* _Exercise requirements_
Set down each entry again exactly as written.

Data items
*** Begin section ***

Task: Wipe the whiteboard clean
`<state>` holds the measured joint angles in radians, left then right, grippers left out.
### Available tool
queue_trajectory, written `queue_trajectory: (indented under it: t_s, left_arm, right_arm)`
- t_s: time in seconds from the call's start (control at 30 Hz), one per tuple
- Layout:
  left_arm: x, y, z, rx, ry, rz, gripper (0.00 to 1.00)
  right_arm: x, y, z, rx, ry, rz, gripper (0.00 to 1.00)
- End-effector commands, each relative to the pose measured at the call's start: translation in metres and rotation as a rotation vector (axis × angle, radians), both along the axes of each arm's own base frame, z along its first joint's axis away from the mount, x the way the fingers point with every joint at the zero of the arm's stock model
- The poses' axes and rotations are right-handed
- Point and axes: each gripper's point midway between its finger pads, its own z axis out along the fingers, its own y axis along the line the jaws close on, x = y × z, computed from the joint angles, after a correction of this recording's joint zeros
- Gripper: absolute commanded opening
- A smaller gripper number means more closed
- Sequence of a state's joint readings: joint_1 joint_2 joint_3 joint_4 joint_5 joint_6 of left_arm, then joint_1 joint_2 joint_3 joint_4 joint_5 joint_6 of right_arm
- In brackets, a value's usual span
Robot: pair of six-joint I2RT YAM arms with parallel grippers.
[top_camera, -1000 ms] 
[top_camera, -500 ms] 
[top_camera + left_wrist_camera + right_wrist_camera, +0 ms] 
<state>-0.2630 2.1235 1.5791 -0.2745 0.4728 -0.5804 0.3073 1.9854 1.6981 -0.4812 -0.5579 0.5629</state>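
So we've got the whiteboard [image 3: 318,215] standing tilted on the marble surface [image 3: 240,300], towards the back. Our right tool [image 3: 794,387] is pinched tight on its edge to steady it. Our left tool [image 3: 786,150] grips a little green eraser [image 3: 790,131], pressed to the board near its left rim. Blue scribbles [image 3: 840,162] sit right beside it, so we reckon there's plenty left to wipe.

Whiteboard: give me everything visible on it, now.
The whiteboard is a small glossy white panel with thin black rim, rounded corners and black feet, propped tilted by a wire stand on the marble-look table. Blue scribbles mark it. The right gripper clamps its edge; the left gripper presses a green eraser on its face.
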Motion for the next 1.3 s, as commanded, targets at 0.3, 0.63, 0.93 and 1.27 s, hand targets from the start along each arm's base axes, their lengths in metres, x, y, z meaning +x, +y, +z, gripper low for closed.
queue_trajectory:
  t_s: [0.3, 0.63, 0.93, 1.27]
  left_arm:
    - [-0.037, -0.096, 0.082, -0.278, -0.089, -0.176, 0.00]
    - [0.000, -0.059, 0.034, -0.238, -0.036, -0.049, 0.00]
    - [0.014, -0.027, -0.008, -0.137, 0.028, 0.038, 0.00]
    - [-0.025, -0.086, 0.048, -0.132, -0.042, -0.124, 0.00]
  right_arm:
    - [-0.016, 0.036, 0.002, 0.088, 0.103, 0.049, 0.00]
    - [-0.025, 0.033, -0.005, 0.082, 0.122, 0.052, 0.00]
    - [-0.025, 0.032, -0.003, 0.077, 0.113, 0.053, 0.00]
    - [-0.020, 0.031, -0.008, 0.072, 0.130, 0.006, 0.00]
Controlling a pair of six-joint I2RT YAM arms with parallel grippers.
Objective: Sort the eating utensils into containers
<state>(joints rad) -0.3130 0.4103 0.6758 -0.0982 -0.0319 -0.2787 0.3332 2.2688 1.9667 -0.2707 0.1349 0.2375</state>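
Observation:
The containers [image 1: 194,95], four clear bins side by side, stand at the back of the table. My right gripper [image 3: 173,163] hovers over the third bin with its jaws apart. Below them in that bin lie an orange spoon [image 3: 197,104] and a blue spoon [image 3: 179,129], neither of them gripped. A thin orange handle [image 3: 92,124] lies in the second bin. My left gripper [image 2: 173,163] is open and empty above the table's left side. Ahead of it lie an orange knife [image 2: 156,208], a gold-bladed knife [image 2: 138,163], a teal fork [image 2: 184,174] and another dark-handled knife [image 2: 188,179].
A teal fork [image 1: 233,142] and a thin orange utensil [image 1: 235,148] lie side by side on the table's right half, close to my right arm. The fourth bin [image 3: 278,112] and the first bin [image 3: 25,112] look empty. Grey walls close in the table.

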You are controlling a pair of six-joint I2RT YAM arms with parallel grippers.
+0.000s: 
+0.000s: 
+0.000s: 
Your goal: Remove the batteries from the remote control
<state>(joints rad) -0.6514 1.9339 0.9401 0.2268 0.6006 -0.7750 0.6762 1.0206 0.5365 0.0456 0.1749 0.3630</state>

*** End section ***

* _Response area_
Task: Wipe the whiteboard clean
`<state>` holds the measured joint angles in radians, left then right, grippers left out.
### Available tool
queue_trajectory, written `queue_trajectory: (indented under it: t_s, left_arm, right_arm)`
- t_s: time in seconds from the call's start (control at 30 Hz), one per tuple
- Layout:
  left_arm: x, y, z, rx, ry, rz, gripper (0.00 to 1.00)
  right_arm: x, y, z, rx, ry, rz, gripper (0.00 to 1.00)
- End-effector commands, each relative to the pose measured at the call's start: translation in metres and rotation as a rotation vector (axis × angle, radians), both along the axes of each arm's own base frame, z along its first joint's axis away from the mount, x the way the fingers point with every joint at the zero of the arm's stock model
- The poses' axes and rotations are right-handed
- Point and axes: each gripper's point midway between its finger pads, its own z axis out along the fingers, its own y axis along the line the jaws close on, x = y × z, computed from the joint angles, after a correction of this recording's joint zeros
- Gripper: absolute commanded opening
- A smaller gripper number means more closed
- Sequence of a state's joint readings: joint_1 joint_2 joint_3 joint_4 joint_5 joint_6 of left_arm, then joint_1 joint_2 joint_3 joint_4 joint_5 joint_6 of right_arm
- In brackets, a value's usual span
Robot: pair of six-joint I2RT YAM arms with parallel grippers.
[top_camera, -1000 ms] 
[top_camera, -500 ms] 
[top_camera + left_wrist_camera + right_wrist_camera, +0 ms] 
<state>-0.2630 2.1235 1.5791 -0.2745 0.4728 -0.5804 0.3073 1.9854 1.6981 -0.4812 -0.5579 0.5629</state>
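So we've got the whiteboard [image 3: 318,215] standing tilted on the marble surface [image 3: 240,300], towards the back. Our right tool [image 3: 794,387] is pinched tight on its edge to steady it. Our left tool [image 3: 786,150] grips a little green eraser [image 3: 790,131], pressed to the board near its left rim. Blue scribbles [image 3: 840,162] sit right beside it, so we reckon there's plenty left to wipe.

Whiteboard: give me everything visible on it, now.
The whiteboard is a small glossy white panel with thin black rim, rounded corners and black feet, propped tilted by a wire stand on the marble-look table. Blue scribbles mark it. The right gripper clamps its edge; the left gripper presses a green eraser on its face.
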Motion for the next 1.3 s, as commanded, targets at 0.3, 0.63, 0.93 and 1.27 s, hand targets from the start along each arm's base axes, their lengths in metres, x, y, z meaning +x, +y, +z, gripper low for closed.
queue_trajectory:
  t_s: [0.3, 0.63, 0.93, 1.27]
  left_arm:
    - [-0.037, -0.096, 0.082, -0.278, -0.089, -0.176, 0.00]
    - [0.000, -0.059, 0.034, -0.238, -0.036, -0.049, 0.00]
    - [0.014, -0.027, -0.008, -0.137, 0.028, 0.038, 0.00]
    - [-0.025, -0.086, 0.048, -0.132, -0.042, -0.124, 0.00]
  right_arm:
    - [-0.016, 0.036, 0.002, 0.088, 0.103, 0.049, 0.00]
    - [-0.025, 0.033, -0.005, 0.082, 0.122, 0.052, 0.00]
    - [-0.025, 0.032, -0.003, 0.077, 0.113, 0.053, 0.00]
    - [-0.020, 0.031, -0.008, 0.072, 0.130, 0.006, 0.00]
Controlling a pair of six-joint I2RT YAM arms with parallel grippers.
Objective: Sort the eating utensils into containers
<state>(joints rad) -0.3130 0.4103 0.6758 -0.0982 -0.0319 -0.2787 0.3332 2.2688 1.9667 -0.2707 0.1349 0.2375</state>
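Observation:
The containers [image 1: 194,95], four clear bins side by side, stand at the back of the table. My right gripper [image 3: 173,163] hovers over the third bin with its jaws apart. Below them in that bin lie an orange spoon [image 3: 197,104] and a blue spoon [image 3: 179,129], neither of them gripped. A thin orange handle [image 3: 92,124] lies in the second bin. My left gripper [image 2: 173,163] is open and empty above the table's left side. Ahead of it lie an orange knife [image 2: 156,208], a gold-bladed knife [image 2: 138,163], a teal fork [image 2: 184,174] and another dark-handled knife [image 2: 188,179].
A teal fork [image 1: 233,142] and a thin orange utensil [image 1: 235,148] lie side by side on the table's right half, close to my right arm. The fourth bin [image 3: 278,112] and the first bin [image 3: 25,112] look empty. Grey walls close in the table.
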
You are controlling a pair of six-joint I2RT YAM arms with parallel grippers.
+0.000s: 
+0.000s: 
+0.000s: 
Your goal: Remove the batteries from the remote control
<state>(joints rad) -0.6514 1.9339 0.9401 0.2268 0.6006 -0.7750 0.6762 1.0206 0.5365 0.0456 0.1749 0.3630</state>

Nothing else goes in the answer.